### TO DO
Word for word, output the data, with none of its pictures.

[Opening THE DATA section]

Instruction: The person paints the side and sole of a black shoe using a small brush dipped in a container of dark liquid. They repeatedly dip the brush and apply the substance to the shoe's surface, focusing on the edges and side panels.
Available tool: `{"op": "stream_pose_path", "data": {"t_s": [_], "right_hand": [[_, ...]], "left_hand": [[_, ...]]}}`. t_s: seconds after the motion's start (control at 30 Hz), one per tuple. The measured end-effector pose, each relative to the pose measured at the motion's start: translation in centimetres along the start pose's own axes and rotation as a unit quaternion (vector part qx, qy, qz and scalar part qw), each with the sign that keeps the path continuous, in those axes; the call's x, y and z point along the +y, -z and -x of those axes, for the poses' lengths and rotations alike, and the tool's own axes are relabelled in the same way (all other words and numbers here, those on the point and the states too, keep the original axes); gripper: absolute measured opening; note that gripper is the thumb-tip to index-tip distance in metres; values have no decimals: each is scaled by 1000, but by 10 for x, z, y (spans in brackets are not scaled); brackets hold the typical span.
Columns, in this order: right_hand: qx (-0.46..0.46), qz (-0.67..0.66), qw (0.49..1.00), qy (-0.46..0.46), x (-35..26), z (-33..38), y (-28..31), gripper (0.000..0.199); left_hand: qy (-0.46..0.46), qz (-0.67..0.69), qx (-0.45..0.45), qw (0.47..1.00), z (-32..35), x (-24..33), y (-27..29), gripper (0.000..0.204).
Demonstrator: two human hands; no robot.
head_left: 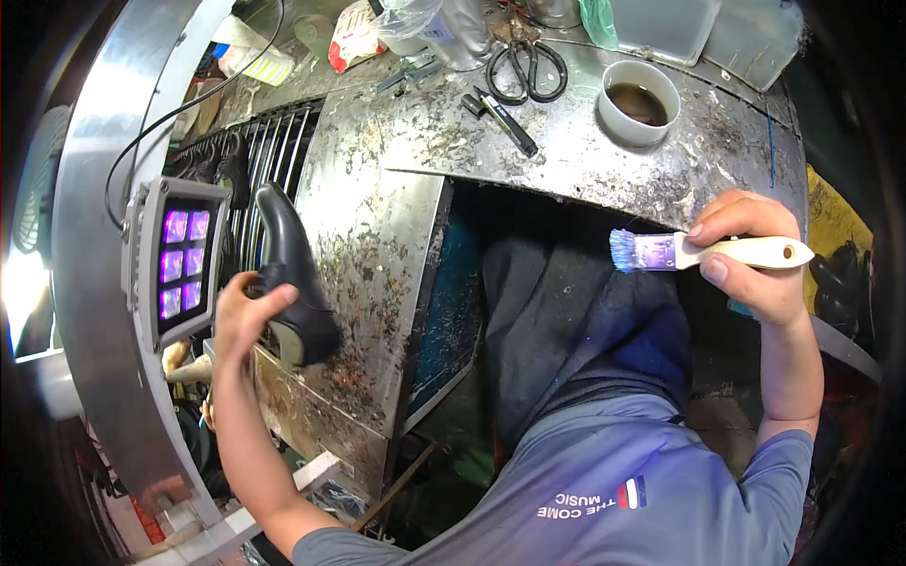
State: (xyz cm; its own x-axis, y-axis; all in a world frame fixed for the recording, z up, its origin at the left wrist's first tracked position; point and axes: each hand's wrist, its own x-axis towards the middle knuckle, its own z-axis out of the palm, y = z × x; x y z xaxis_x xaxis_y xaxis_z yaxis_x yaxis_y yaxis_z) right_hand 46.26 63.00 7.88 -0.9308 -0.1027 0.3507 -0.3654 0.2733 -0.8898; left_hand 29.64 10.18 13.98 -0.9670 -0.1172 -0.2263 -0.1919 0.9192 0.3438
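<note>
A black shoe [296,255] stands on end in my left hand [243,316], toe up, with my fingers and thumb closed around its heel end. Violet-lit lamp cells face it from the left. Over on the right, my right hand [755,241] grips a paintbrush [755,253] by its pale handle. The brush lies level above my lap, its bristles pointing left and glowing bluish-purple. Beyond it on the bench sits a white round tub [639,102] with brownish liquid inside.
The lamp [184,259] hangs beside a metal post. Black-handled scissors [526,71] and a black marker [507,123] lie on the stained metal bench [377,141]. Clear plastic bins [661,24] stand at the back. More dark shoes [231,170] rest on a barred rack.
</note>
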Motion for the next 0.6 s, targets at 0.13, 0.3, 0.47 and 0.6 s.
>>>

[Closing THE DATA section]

### YOUR SOLUTION
Instruction: The person paints the side and sole of a black shoe using a small brush dipped in a container of dark liquid. They repeatedly dip the brush and apply the substance to the shoe's surface, focusing on the edges and side panels.
Available tool: `{"op": "stream_pose_path", "data": {"t_s": [_], "right_hand": [[_, ...]], "left_hand": [[_, ...]]}}`. t_s: seconds after the motion's start (control at 30 Hz), one per tuple. The measured end-effector pose, each relative to the pose measured at the motion's start: translation in centimetres along the start pose's own axes and rotation as a unit quaternion (vector part qx, qy, qz and scalar part qw), each with the sign that keeps the path continuous, in those axes; the call's x, y and z point along the +y, -z and -x of those axes, for the poses' lengths and rotations alike, and the tool's own axes are relabelled in the same way (all other words and numbers here, those on the point and the states too, keep the original axes); gripper: absolute measured opening; note that gripper is the thumb-tip to index-tip distance in metres; values have no decimals: each is scaled by 1000, but by 10 for x, z, y (spans in brackets are not scaled); brackets hold the typical span.
Columns, in this order: right_hand: qx (-0.46..0.46), qz (-0.67..0.66), qw (0.49..1.00), qy (-0.46..0.46), x (-35..26), z (-33..38), y (-28..31), gripper (0.000..0.199); left_hand: qy (-0.46..0.46), qz (-0.67..0.69), qx (-0.45..0.45), qw (0.47..1.00), z (-32..35), x (-24..33), y (-27..29), gripper (0.000..0.204).
Demonstrator: two human hands; no robot.
head_left: 
State: (xyz cm; its own x-axis, y-axis; all in a world frame fixed for the recording, z up, its origin at the left wrist's first tracked position; point and axes: each hand's wrist, its own x-axis towards the middle knuckle, its own z-axis out of the palm, y = z × x; x y z xaxis_x xaxis_y xaxis_z yaxis_x yaxis_y yaxis_z) right_hand 46.26 63.00 7.88 -0.9308 -0.1027 0.3507 -0.3654 0.2733 -0.8898; left_hand 29.64 10.18 13.98 -0.9670 -0.1172 -0.2263 -0.1919 0.9192 0.3438
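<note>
A black shoe [296,255] stands on end in my left hand [243,316], toe up, with my fingers and thumb closed around its heel end. Violet-lit lamp cells face it from the left. Over on the right, my right hand [755,241] grips a paintbrush [755,253] by its pale handle. The brush lies level above my lap, its bristles pointing left and glowing bluish-purple. Beyond it on the bench sits a white round tub [639,102] with brownish liquid inside.
The lamp [184,259] hangs beside a metal post. Black-handled scissors [526,71] and a black marker [507,123] lie on the stained metal bench [377,141]. Clear plastic bins [661,24] stand at the back. More dark shoes [231,170] rest on a barred rack.
</note>
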Motion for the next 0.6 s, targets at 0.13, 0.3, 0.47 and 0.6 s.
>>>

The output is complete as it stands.